Disruptive Geldquellen und Silodenken
Es gibt weitere irritierende Ergebnisse in der Studie. Für 73 Prozent der Manager in Vorstandsetage oder Geschäftsleitung, so erklären die Befragten, hat die Einhaltung der IT-Sicherheit eine "vorrangige" Priorität, sie steht also an erster Stelle vor allen anderen Themen. Spätestens seit der Snowden- oder NSA-Affäre ist IT-Security offensichtlich ins Bewusstsein auch der Unternehmenslenker gerückt, die sich nicht primär mit IT beschäftigen; das ist eine positive Entwicklung.
Trotzdem wird diese Haltung nicht in den Budgets wider-gespiegelt: für IT-Sicherheit geben Unternehmen nicht nur deutlich weniger als jeweils für Marketing, Vertrieb, Entwicklung, Human Resources oder andere Bereiche aus, so die Befragten. Die Gelder für IT-Sicherheit stammen auch aus unterschiedlichen Bereichen: sowohl aus dem IT-Gesamtetat als auch aus dem operativen Betrieb.
Foto: Vitaly Korovin - shutterstock.com
Diese unterschiedlichen Geldquellen sind gleichzeitig ein Indiz für eine altbekannte, aber auch unglückliche Organisationsstruktur: IT-Sicherheit wird in vielen Unternehmen nämlich nicht zentral organisiert, sondern ist getrennt in den unterschiedlichen, historisch gewachsenen IT-Subbereichen wie Netzwerke, CRM oder ERP beheimatet, wo die jeweiligen Bereichsverantwortlichen ihre eigene, isolierte IT-Sicherheitsstrategie verfolgen.

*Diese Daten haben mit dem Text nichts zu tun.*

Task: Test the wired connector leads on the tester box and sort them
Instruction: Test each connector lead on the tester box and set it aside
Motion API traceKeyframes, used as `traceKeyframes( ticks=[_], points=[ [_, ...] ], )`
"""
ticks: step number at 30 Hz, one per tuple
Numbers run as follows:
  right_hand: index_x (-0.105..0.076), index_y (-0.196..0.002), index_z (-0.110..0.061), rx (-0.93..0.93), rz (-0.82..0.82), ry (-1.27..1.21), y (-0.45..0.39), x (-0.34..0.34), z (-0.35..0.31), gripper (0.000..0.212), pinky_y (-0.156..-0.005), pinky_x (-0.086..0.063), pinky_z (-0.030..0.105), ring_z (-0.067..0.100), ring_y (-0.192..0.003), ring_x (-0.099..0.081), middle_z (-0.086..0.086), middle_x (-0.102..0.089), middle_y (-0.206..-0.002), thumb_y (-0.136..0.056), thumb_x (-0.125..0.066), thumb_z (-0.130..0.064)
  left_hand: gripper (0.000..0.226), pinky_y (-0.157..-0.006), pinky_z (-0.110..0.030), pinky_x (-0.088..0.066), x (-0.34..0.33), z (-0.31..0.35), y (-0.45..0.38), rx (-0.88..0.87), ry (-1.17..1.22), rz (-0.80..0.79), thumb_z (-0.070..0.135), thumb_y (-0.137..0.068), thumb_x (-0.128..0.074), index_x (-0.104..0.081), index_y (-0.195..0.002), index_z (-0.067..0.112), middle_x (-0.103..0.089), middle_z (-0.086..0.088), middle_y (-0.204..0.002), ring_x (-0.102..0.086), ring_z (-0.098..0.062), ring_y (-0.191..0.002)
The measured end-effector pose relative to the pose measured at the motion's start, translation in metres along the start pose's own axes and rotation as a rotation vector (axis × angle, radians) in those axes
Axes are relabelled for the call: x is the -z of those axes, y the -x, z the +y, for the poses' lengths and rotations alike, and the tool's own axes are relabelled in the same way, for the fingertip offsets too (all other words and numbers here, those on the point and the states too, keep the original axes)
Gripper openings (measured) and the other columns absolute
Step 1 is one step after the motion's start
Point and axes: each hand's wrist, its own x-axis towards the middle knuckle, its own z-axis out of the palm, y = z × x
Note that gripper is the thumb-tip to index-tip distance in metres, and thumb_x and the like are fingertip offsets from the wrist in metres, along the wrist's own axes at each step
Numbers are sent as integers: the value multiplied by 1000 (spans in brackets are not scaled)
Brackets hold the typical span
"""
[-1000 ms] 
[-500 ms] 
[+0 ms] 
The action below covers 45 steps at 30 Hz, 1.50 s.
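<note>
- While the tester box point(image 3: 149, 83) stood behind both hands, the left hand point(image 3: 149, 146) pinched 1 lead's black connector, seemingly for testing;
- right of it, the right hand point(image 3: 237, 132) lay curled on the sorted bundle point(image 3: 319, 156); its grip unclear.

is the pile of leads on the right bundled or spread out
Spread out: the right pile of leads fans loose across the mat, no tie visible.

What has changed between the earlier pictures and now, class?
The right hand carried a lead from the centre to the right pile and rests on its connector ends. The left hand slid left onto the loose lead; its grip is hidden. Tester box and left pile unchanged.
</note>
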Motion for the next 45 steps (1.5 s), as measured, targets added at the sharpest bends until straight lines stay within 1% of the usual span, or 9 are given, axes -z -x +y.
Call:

Es ist auch ein offenes Geheimnis, dass sie sich nur ungern untereinander abstimmen und oftmals isolierte Inseln wie zum Beispiel SAP-Umgebungen existieren. Das führt dazu, dass die Sicht von oben fehlt und eine allumfassende IT-Sicherheitsstrategie so gut wie gar nicht durchführbar ist.

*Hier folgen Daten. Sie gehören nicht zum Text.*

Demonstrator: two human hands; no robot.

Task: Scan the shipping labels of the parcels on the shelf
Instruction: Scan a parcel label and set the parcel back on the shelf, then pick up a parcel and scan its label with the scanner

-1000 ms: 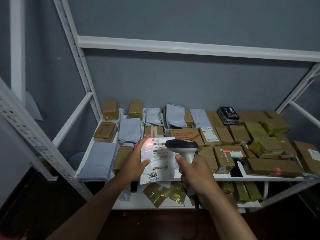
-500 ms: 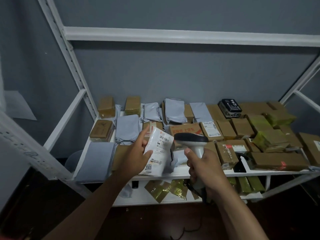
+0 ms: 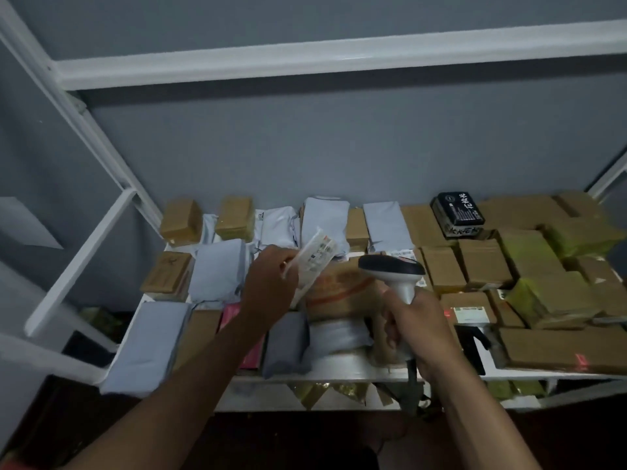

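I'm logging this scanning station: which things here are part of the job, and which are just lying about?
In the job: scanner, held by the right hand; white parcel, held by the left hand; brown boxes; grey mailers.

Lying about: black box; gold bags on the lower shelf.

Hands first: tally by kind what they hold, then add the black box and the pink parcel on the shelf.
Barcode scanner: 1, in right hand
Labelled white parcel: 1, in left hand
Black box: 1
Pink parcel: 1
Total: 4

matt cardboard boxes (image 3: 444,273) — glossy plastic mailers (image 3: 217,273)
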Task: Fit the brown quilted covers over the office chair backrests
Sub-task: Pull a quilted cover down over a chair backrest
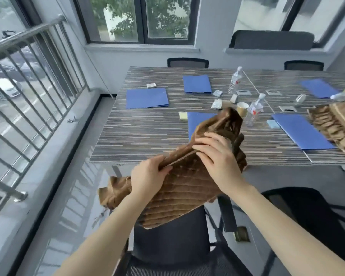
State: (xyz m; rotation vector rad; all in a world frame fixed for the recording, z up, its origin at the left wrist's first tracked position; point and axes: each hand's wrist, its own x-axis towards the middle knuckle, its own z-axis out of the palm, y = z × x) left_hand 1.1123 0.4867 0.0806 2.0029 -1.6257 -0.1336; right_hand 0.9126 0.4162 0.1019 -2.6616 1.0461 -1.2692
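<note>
A brown quilted cover [185,188] lies bunched over the top of a black office chair backrest [171,242] directly below me. My left hand [147,178] grips the cover's upper edge at the left. My right hand [217,156] presses on the same edge further right, fingers curled onto the fabric. The cover's far end [225,122] rises crumpled toward the table, and a loose flap [116,194] hangs at the left. A second brown cover [335,128] lies at the table's right edge.
A striped table [147,136] holds blue folders [147,98], water bottles [254,110], a paper cup [242,109] and small cards. Another black chair [307,212] stands to my right, two more at the far side [187,62]. A metal railing [28,92] runs along the left window.
</note>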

Die Mehrzahl der Unternehmen verbessern ständig die Features und Prozesse ihrer IT-Sicherheit. Angesichts des verbreiteten Sicherheitssilo-Denkens in den Unternehmen klingt diese Zahl allerdings vielmehr ernüchternd als aufmunternd, denn es ist davon auszugehen, dass wohl an vielen Sicherheitsstellschrauben in den einzelnen IT-Bereichen gedreht wird, die nicht miteinander verbunden sind.
Nach Effizienzwunder klingt das nicht, und so ist es auch nicht überraschend, dass, völlig unabhängig von der Studie, die überragende Anzahl der Unternehmen davon ausgeht, dass unentdeckte Schwachstellen in der IT-Sicherheit lauern - die IT-Sicherheit also nicht auf dem neuesten Stand ist. Gerade vor dem Hintergrund der hochprofessionellen Angreifer mit flexiblen und gezielten Angriffsstrategien ist das eine wahrhaft erschreckende Realität.